**Required action**
Scan the data below and state the number of lines that include the word "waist", adding no comment.

***

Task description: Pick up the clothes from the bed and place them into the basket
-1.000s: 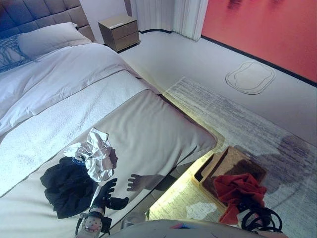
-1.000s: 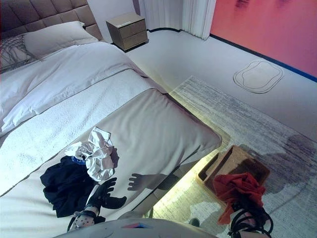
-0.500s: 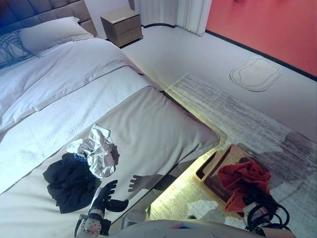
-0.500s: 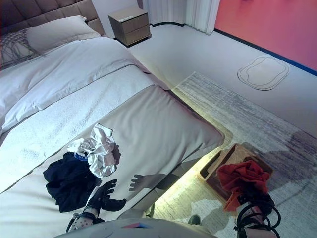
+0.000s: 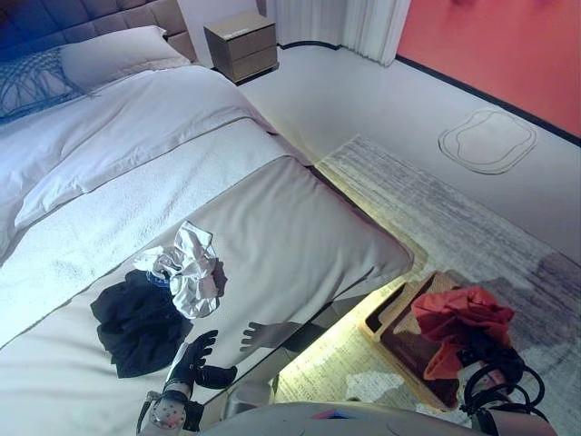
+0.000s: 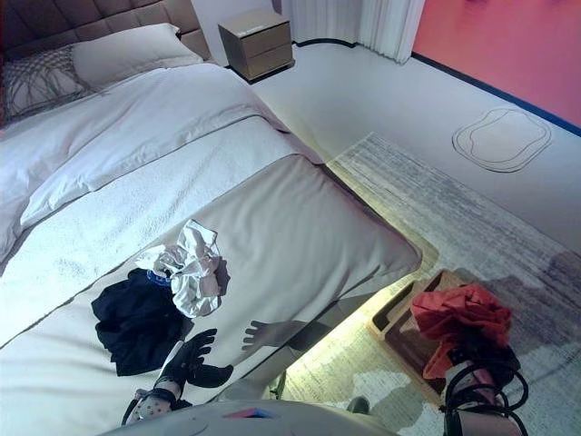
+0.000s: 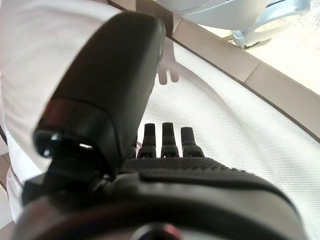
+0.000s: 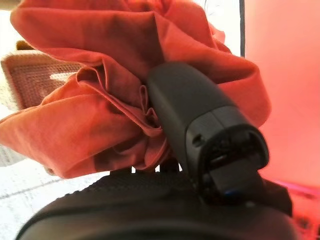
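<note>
A white and grey garment (image 5: 189, 268) and a black garment (image 5: 139, 315) lie bunched together near the foot of the bed (image 5: 272, 227). My left hand (image 5: 195, 359) is open with fingers spread, resting on the bed just beside the black garment; it also shows in the left wrist view (image 7: 165, 140). My right hand (image 6: 481, 363) is shut on a red garment (image 5: 458, 322) and holds it over the brown wicker basket (image 5: 408, 318) on the floor by the bed. In the right wrist view the thumb (image 8: 200, 125) presses into the red cloth (image 8: 100, 100).
A patterned rug (image 5: 436, 209) lies under the basket. A wooden nightstand (image 5: 241, 34) stands by the headboard. Pillows (image 5: 109, 54) lie at the head of the bed. A pale oval mat (image 5: 486, 141) lies on the floor near the red wall.
The view has shifted. My right hand has carried the red garment to the right, further over the basket. The left hand has stayed put on the bed.
</note>
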Motion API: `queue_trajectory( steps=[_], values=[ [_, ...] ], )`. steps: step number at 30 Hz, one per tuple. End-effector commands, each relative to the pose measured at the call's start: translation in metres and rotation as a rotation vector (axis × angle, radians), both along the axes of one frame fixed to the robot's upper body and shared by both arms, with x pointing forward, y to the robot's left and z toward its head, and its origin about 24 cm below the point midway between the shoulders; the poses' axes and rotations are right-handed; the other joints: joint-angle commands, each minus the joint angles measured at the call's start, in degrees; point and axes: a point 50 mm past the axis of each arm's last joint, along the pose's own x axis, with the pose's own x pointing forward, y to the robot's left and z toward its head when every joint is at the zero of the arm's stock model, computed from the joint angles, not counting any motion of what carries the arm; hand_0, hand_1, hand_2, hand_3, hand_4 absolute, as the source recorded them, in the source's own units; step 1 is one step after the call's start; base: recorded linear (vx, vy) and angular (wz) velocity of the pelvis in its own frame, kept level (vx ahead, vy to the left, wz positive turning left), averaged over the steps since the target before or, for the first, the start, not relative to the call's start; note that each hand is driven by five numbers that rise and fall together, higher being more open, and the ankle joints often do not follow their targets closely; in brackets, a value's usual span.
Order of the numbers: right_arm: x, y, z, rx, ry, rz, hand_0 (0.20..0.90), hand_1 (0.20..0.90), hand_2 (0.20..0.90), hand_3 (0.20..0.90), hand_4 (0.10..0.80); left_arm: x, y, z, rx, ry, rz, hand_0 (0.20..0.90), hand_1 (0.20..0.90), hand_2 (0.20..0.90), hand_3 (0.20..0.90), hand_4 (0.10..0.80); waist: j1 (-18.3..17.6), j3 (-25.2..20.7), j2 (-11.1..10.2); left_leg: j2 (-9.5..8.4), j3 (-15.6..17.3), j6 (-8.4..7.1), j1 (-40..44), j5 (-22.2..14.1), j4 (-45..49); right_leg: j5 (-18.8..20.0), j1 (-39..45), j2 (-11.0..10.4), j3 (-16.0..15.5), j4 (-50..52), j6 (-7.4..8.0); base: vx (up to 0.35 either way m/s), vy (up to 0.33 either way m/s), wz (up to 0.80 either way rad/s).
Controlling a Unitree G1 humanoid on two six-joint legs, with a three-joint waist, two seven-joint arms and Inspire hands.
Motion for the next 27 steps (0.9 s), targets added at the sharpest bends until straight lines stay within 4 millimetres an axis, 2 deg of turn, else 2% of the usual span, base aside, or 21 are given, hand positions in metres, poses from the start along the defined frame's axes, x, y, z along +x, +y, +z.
queue_trajectory(
  steps=[1, 4, 9, 18, 27],
  values=[
    [0.024, -0.044, 0.047, -0.202, -0.101, -0.045, 0.9, 0.9, 0.9, 0.9, 0.8, 0.024, 0.012, 0.014, 0.037, -0.106, -0.041, 0.9, 0.9, 0.9, 0.9, 0.8, 1.54, -1.82, -0.73, 0.94, 1.5, -1.56, -2.36, -0.65, 0.35, -1.78, 1.28, -1.68, -0.5, 2.85, 1.94, 0.0, 0.0, 0.0],
    [0.02, -0.051, 0.049, -0.2, -0.08, -0.097, 0.9, 0.9, 0.9, 0.9, 0.8, 0.022, 0.012, 0.013, 0.035, -0.097, -0.042, 0.9, 0.9, 0.9, 0.9, 0.8, 1.58, -1.86, -0.63, 0.93, 1.38, -1.61, -2.15, -0.74, 0.28, -1.81, 1.41, -1.7, -0.55, 2.87, 1.99, 0.0, 0.0, 0.0],
    [0.023, -0.05, 0.05, -0.19, -0.085, -0.094, 0.9, 0.9, 0.9, 0.9, 0.8, 0.022, 0.009, 0.012, 0.031, -0.093, -0.043, 0.9, 0.9, 0.9, 0.9, 0.8, 1.39, -1.66, -0.37, 0.81, 1.16, -1.61, -1.9, -0.77, 0.18, -1.79, 1.31, -1.79, -0.51, 3.13, 1.94, 0.0, 0.0, 0.0],
    [0.027, -0.039, 0.043, -0.16, -0.095, -0.033, 0.9, 0.9, 0.9, 0.9, 0.8, 0.024, 0.006, 0.012, 0.024, -0.099, -0.041, 0.9, 0.9, 0.9, 0.9, 0.8, 1.1, -1.63, -0.35, 0.79, 1.31, -1.58, -1.51, -0.96, -0.01, -1.87, 1.31, -1.9, -0.54, 3.18, 1.96, 0.0, 0.0, 0.0],
    [0.019, -0.029, 0.029, -0.117, -0.054, 0.034, 0.9, 0.9, 0.9, 0.9, 0.8, 0.025, 0.008, 0.012, 0.021, -0.103, -0.012, 0.9, 0.9, 0.9, 0.9, 0.8, 1.6, -1.97, -0.7, 0.85, 1.25, -1.6, -1.23, -1.07, -0.16, -2.16, 1.63, -1.54, -1.0, 3.05, 1.77, -0.003, 0.001, 0.0]
  ],
)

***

**Reply to the exercise**
2